Please restate the material below word for word, from the first line through the one that contains "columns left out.", inclusive.

- Supplied material
***

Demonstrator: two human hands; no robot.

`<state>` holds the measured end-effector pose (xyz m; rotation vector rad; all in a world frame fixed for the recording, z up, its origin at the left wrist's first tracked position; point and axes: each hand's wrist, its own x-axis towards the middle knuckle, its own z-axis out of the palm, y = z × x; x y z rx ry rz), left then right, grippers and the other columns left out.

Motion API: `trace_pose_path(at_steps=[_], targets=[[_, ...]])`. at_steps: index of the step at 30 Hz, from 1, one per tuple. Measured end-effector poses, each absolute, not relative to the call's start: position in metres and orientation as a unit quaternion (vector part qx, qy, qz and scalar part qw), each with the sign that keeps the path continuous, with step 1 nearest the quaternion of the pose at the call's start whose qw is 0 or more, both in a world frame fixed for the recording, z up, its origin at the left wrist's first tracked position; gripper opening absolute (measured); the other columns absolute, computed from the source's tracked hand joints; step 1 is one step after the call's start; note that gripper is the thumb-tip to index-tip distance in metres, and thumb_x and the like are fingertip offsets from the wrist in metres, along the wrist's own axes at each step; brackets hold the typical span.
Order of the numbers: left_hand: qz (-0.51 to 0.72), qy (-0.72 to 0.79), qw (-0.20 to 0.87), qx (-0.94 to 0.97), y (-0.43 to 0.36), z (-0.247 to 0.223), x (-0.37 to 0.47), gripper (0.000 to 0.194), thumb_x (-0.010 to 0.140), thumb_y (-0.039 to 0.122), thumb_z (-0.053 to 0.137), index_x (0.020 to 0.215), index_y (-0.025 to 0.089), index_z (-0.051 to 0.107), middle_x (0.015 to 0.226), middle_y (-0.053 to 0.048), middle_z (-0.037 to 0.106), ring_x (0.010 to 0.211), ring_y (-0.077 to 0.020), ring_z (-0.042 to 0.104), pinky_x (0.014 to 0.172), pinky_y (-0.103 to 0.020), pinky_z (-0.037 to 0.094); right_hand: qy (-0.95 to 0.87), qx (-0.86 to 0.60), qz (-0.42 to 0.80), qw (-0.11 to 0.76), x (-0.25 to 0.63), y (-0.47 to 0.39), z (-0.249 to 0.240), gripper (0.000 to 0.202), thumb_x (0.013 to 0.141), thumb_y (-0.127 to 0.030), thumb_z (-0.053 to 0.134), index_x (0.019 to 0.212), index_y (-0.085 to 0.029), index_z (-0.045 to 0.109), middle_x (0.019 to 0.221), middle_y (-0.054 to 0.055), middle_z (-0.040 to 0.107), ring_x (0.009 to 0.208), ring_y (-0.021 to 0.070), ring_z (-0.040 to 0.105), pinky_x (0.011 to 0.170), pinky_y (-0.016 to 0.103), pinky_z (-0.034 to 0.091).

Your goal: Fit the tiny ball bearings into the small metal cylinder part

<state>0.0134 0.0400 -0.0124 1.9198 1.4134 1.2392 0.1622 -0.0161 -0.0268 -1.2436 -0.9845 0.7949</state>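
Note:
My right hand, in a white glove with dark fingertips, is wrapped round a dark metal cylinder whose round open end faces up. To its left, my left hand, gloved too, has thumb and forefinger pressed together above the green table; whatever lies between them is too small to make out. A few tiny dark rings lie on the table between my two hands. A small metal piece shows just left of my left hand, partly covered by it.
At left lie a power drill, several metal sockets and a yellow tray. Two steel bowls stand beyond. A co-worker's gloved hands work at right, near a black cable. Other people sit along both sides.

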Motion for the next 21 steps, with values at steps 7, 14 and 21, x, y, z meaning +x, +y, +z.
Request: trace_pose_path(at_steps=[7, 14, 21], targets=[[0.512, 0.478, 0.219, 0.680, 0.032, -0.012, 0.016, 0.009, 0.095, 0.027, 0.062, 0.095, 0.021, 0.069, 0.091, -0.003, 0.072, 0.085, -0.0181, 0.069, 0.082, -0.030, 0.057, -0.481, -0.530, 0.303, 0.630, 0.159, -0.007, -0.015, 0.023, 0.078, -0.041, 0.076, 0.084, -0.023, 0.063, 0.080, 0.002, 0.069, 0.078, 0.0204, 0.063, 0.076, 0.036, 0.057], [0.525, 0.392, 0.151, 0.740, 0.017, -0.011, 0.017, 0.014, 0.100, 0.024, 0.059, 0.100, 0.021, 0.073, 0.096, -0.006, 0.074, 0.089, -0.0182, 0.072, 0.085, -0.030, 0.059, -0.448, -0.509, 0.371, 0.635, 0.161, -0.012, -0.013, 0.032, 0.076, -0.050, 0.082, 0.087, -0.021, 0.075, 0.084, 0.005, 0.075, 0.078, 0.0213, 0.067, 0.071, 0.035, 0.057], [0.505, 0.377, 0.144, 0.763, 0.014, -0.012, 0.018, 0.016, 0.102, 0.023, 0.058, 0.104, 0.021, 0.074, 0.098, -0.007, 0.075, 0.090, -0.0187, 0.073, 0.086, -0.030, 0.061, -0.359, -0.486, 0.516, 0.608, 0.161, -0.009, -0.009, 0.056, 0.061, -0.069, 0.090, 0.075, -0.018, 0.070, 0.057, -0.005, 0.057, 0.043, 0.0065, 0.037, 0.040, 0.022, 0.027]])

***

- Response for this exercise
Demonstrator: two human hands; no robot.

`<state>` holds the measured end-effector pose (xyz m; rotation vector rad; all in a world frame fixed for the recording, z up, its origin at the left wrist's first tracked position; point and axes: each hand's wrist, its own x-axis towards the middle knuckle, its own z-axis out of the palm, y = z × x; x y z rx ry rz), left then right, grippers and the other columns left out.

Reply complete, and nothing else is required.